A different gathering I joined showed me there are groups of women who simply love bringing other women into the fold. No matter their existing ties that bind, they’ll make sure you get the

inside joke. There are women who will take time to retell you a story already well-known among their ranks. They will not leave you on the outside looking in — doing so would make them feel terrible. They’re interested only in feeling good around other women and in other women feeling good around them.

There are women who will make you feel included, bring you up to speed, and make you a part of their whole. There are women who believe author and activist Glennon Doyle was right when she recommended we form horseshoes of friends, not circles. I wasn’t always this kind of woman, but I want to be only this kind of woman now.

Once I learned to discern groups looking to include others and evolve from those that close ranks and put up barriers, I discovered I love my “fringe friend” position and its benefits. Outside of our carefully crafted comfort zones, a whole new world of healthy and empowering companionship awaits.
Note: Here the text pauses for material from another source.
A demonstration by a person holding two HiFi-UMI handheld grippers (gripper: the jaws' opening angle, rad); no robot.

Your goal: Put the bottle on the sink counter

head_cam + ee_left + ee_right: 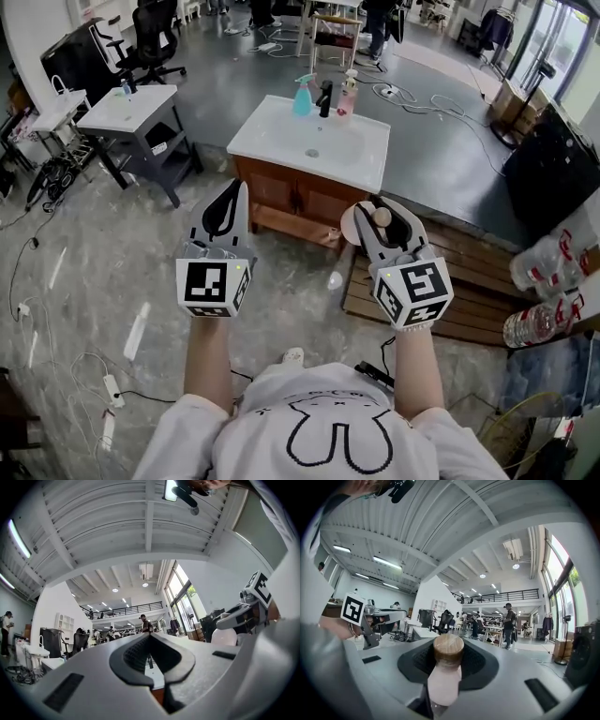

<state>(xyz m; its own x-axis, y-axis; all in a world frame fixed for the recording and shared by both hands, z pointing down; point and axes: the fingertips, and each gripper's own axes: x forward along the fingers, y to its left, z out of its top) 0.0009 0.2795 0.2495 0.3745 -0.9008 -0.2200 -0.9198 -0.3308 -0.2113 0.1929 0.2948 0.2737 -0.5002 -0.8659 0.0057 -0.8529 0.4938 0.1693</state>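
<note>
My right gripper [379, 208] is shut on a pale pink bottle [352, 226] with a wooden cap [382, 217], held in the air in front of the sink cabinet. In the right gripper view the bottle [443, 681] stands between the pads, its cap [448, 649] pointing away from the camera. The white sink counter [352, 150] lies ahead and below, apart from the bottle. My left gripper [235, 188] hovers level with the right one, shut with nothing in it; its tips meet in the left gripper view [150, 637].
On the counter's back edge stand a blue spray bottle [302, 96], a black faucet [325, 97] and a pink bottle [348, 97]. A wooden pallet [469, 281] lies on the floor at right, beside packs of water bottles [544, 272]. A grey desk [127, 108] stands at left, with cables on the floor.
</note>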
Author and shame researcher Brené Brown says we can never get enough of the things we don’t need. I don’t think we need comfort in this life as much as we need compassion — both the expression of it and its receipt. When I look back, during the years I was over-comforted by having a bestie or two I wasn’t looking for anything more. Nor was I giving enough. What a disservice that was to myself and to others. How many connections did I miss out on fostering with those in dire need of one?

Today, when I feel lonely or like I’m missing out on that one special friendship we’re told is so important to our well-being, I remind myself feelings aren’t facts. Then I work to counteract those feelings by intentionally meeting my own needs in healthy, empowering ways. Essentially, I act as my own best friend. And I remember all the avenues I have into welcoming groups of female friends. The fringe benefits to free-floating in these groups without anchoring myself to any of them are piling up around me.

At the forefront is how I’ve learned firsthand the importance of being inclusionary, while recognizing being exclusionary — whether intentional or otherwise — isn’t good for anyone.

When my circle was singular and tiny, comfortable and seemingly complete, I wasn’t being the friend to many that I am today. I feel richer for the 100 pennies now adding shine to my life — even if others don’t. I’ve learned we’re as rich or poor in friendships as we decide we are.